Les herbières à travers le temps


Quelle a été la place des femmes dans le monde de la médecine par les plantes? Dans cette section, nous nous pencherons sur les différentes manifestations des femmes à travers leur rapport avec les plantes. Certaines de ces femmes se sont grandement démarquées, comme Hildegarde de Bingen (Allemagne) ou encore Judith-Moreau de Brésoles (Québec) alors que d'autres ont marqué le temps de leur contribution anonyme. L'ensemble de l'information de cette section est tiré du livre de Denise Le Dantec, «l'Homme et les herbes», aux éditions Apogée.


Sorcières

«Et la Reine, la sorcière qui allume la braise dans le pot de terre, 
en voudra jamais nous raconter ce qu'elle sait, et que nous ignorons»
Arthur Rimbaud


«L'unique médecin du peuple, pendant mille ans, fut la sorcière»
Michelet

Le Moyen-Âge confond magie et sorcellerie. Le sorcier (dont le terme apparaît pour la première fois en 582), est le résultat perverti du christianisme. Non seulement le sorcier croit en des puissances infernales mais il prétend avoir signé un pacte avec le diable. Magie et sorcellerie partagent la même volonté de s'allier ou de contrer les forces secrètes du monde.
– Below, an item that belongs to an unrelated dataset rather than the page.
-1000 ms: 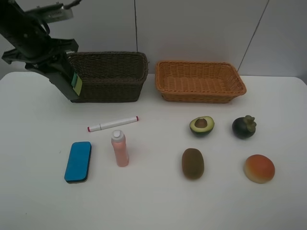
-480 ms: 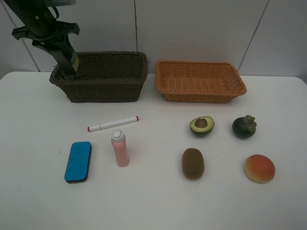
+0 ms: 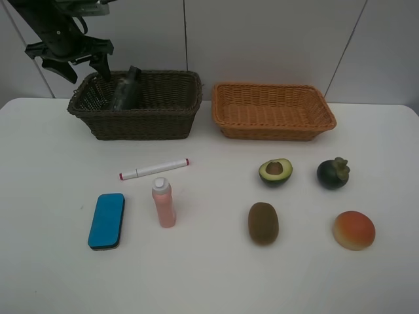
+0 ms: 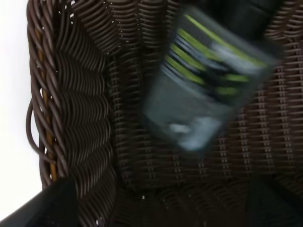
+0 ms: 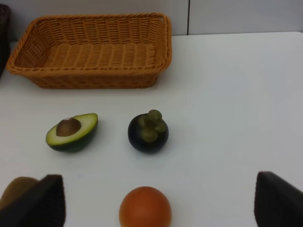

«J'ai écarté de ce tableau les ombres terribles du temps qui l'eussent cruellement assombri. J'entends surtout l'incertitude où la famille rurale était de son sort, l'attente, la crainte habituelle de l'avanie fortuite qui pouvait, d'un moment à l'autre tomber du château (...) Mais la masse de tout état, et l'on peut dire le monde, ne consultait que la Saga ou Sage-Femme. Si elle ne guérissait, on l'injuriait, on l'appelait sorcière. Mais généralement, par un respect mêlé de crainte, on la nommait Bonne Dame ou Belle dame (bella donna), du nom même qu'on donnait aux Fées.»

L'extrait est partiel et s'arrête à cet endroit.